KEY POINTS:
When should tall poppies be given a good lopping?
That issue is still gaining traction among NZX shareholders five days after the exchange board tried to give Mark Weldon's gold-plated CEO share scheme a hasty burial.
Weldon's champions - who include some of New Zealand's more influential commentators - believe the stock exchange is lucky to have an executive of his calibre to drive its strategic development.
Weldon's aura was given a good burnishing by local reporters who had him high on the pedestal before he had even taken up his CEO's reins.
He had come back to New Zealand to make a difference after some years in New York working for McKinsey - part of the Knowledge Wave-inspired patriotism.
And he's certainly done quite a bit since the NZ Stock Exchange was demutualised in favour of the NZX, which listed in June 2003.
But an appraisal report into the jettisoned share scheme showed that Weldon was already being paid megabucks compared to other NZ executives.
Higbee Schaffler pointed out that NZ CEOs of financial services companies were paid packages worth around $646,750 - for those in the upper quartile surveyed - compared to Weldon's existing package of $900,000.
That was more equivalent to the $900,000 packages earned by chief executives of companies that were mid-sized on market capitalisation.
But - and this is a big but - such CEOs were responsible for companies with average annual revenues of $583 million and average profits of $57 million - "significantly higher", said the consultants, than the NZX's draft 2006 financial year results of $22 million revenue and $9 million profit.
The share scheme would have delivered him $500,000 in value each year over the three-year vesting period if the NZX shareholders' returns averaged 10.5 per cent a year on a compounding basis.
The argument Weldon's fans run is: Why shouldn't the NZX stump up an effective pay rate of $1.5 million a year - by tabling a sweetheart share deal - if that's what it takes to keep him here when the guy could be earning megabucks running a bigger company in a bigger commercial pond?

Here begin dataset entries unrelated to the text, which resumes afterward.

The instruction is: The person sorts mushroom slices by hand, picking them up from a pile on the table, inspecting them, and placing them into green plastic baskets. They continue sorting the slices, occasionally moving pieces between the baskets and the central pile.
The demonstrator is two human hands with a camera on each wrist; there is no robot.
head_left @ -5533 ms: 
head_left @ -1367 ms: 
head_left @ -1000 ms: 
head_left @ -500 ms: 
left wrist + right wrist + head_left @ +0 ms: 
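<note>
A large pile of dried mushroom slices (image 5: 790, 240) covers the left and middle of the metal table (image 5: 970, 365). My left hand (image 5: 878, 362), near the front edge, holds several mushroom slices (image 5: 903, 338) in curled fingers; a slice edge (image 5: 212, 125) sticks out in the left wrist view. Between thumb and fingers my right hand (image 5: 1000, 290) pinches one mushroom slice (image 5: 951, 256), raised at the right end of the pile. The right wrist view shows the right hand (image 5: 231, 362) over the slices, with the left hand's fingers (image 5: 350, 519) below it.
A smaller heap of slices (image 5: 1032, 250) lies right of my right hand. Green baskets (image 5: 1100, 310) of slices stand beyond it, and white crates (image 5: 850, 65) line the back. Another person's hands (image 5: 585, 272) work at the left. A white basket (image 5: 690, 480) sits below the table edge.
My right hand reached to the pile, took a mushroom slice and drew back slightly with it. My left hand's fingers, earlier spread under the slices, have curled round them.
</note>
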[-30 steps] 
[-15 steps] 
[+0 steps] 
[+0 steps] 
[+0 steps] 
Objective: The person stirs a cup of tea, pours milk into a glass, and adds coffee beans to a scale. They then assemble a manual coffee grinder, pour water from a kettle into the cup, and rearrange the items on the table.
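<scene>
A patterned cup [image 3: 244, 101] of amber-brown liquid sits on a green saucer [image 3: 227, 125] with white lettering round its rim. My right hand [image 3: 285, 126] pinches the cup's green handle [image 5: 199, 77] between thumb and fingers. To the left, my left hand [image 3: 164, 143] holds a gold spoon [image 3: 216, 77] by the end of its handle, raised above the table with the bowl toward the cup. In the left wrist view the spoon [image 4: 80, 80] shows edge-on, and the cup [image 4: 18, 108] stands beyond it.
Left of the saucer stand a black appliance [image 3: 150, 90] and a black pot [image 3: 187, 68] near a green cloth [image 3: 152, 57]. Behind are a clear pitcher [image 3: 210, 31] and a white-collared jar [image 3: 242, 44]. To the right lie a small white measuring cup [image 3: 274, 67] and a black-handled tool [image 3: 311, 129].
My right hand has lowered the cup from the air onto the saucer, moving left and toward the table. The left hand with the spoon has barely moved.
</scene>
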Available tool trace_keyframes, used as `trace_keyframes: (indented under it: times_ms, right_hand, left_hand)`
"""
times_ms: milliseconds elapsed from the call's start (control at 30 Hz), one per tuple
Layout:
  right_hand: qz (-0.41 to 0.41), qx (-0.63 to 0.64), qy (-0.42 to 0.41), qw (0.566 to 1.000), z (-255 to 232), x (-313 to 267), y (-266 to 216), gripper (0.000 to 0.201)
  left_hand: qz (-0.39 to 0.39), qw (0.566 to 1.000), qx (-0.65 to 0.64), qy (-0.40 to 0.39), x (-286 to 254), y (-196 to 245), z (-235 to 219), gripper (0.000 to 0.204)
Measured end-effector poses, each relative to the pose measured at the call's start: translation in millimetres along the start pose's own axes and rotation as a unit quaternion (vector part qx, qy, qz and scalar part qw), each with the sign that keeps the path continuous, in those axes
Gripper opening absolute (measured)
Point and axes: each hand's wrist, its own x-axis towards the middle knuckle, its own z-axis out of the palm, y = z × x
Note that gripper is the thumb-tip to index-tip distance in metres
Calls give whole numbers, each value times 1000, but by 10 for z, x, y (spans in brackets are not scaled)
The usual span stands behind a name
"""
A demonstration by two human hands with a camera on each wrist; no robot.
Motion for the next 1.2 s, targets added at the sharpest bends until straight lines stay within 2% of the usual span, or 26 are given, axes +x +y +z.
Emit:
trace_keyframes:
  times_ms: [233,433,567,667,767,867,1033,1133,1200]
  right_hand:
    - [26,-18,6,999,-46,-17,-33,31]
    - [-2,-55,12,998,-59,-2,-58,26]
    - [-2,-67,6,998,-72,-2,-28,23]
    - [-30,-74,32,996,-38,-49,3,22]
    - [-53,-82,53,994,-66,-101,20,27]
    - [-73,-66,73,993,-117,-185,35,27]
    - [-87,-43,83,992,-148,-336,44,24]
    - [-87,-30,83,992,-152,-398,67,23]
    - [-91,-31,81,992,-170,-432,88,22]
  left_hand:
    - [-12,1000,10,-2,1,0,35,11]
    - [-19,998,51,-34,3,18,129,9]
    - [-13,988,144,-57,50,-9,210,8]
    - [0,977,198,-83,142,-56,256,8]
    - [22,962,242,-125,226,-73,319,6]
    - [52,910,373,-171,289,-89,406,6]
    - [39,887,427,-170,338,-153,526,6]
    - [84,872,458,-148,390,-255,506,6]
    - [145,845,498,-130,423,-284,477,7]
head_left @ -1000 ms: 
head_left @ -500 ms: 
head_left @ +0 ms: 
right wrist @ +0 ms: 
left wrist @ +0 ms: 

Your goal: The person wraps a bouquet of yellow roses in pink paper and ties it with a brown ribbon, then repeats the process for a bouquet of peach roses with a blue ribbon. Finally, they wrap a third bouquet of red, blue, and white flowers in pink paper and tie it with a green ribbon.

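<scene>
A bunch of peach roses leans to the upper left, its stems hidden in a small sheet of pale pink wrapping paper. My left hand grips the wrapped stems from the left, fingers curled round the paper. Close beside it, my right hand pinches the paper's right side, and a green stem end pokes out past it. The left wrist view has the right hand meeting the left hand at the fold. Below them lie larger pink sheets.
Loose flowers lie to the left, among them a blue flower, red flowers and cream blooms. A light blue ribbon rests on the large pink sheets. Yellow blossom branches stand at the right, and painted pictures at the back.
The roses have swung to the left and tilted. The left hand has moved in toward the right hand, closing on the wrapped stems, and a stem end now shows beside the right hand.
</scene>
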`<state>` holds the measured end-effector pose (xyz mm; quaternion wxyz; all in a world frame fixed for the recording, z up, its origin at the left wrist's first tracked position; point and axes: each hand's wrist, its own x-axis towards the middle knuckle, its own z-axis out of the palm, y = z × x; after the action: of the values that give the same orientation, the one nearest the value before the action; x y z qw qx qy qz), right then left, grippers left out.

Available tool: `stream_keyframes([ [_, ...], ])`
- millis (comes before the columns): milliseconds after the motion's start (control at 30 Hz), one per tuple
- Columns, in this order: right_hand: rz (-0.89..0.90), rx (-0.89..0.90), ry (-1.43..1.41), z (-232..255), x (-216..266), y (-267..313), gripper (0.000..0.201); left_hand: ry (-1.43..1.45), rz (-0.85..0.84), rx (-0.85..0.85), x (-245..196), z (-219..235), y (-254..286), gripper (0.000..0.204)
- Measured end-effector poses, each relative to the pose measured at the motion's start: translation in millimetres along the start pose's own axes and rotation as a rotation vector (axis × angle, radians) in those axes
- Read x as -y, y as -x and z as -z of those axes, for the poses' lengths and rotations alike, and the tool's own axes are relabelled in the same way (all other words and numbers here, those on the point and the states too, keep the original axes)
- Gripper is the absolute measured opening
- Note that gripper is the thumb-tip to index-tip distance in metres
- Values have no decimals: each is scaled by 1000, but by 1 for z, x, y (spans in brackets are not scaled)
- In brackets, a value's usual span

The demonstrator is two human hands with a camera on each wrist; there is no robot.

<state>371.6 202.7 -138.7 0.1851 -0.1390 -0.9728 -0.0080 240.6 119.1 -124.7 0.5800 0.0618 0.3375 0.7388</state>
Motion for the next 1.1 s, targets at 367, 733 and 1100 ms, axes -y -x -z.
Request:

Or if he'd simply returned to New York to work again for the global management consultant gods and walk his dog around Central Park.
The rationale, of course, is completely loopy.
A bit like saying the Government would have been happy to pay Jack Welch $100 million (we are talking a business rock star here) to come down to NZ and run Mighty River Power.
What is clear is that even before the furore erupted over the scheme, major NZX shareholders such as Fisher Funds' Warren Couillault, who oversees a 9.7 per cent stake, were having behind-the-scenes talks to try to get Weldon's package brought more into line with NZ market rates.
Some shareholders believe the NZX directors' fees are too high for what one described as "basically a club".
But the issue that united the rebellious shareholders was the notion that Weldon could emerge with nearly 10 per cent of the NZX within just three years.
From the sidelines the dispute has, at times, seemed comical. Couillault has apparently had journalists question him about his own remuneration scheme. Fisher Funds is a private company.
GPG's Tony Gibbs has certainly been in the gun as well. But in his case, the GPG options take a considerable time to vest. Gibbs says he does not get paid a bonus every year.
But the debate that needs to be heard is one about performance.
The NZX's own historical performance - based on Datastream-sourced figures - indicates it has posted a comparative total return since June 2004 of 127 per cent. This is less than half of the peer-group average of 294 per cent.
The ASX, for instance, posted a return of 216 per cent. The London Stock Exchange posted 260 per cent.
When the NZX listed, its IPO prospectus did not contain financial forecasts and there was only limited broker coverage.
In the past two years the NZX has posted a total return of 108 per cent - ranking it number 13 of 15 companies analysed, which included the NYSE (387 per cent), Philippine Stock Exchange (355), Hong Kong Exchanges (330), Bursa Malaysia (328), Singapore Exchange (258), Euronext (245), Deutsche Boerse (197), Chicago Mercantile Exchange (187), London Stock Exchange (185), Nasdaq Stock Market (171), Australian Stock Exchange (129), ICAP Plc (110) the OMX (79) and International Securities (78).
One of the reasons some other exchanges have performed better is that they have been involved in merger and acquisition activity.
The NZX has not benefited from this due to its 10 per cent shareholding cap.
This is at the crux of arguments which Gibbs and others favour - to lift the cap. The issue may get some play at Friday's AGM in Wellington.
But the NZX board and its CEO are unlikely to move unless the tall poppies are truly lopped.